Collected data
◆ ◆ ◆
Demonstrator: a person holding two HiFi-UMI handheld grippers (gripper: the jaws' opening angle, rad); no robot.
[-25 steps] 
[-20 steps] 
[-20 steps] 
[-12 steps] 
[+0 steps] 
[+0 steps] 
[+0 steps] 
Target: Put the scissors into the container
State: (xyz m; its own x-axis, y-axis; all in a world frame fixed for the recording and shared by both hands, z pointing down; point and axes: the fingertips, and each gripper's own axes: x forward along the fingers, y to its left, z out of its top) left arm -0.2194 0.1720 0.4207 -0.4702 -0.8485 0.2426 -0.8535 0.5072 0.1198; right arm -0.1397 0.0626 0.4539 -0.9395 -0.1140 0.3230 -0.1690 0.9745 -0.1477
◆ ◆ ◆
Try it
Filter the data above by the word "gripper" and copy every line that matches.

Your response
Demonstrator: a person holding two HiFi-UMI handheld grippers (gripper: the jaws' opening angle, rad); no robot.
State: (xyz m; its own x-axis, y-axis; all in a world frame fixed for the recording and shared by both hands, z pointing down; point and axes: the fingertips, and each gripper's own axes: x forward along the fingers, y to its left, z out of its top) left arm -0.2194 0.1720 0.4207 -0.4702 -0.8485 0.2426 -0.8535 0.5072 0.1198; right arm -0.1397 0.0626 0.4539 -0.9395 -0.1140 0.3230 -0.1690 0.9745 -0.1477

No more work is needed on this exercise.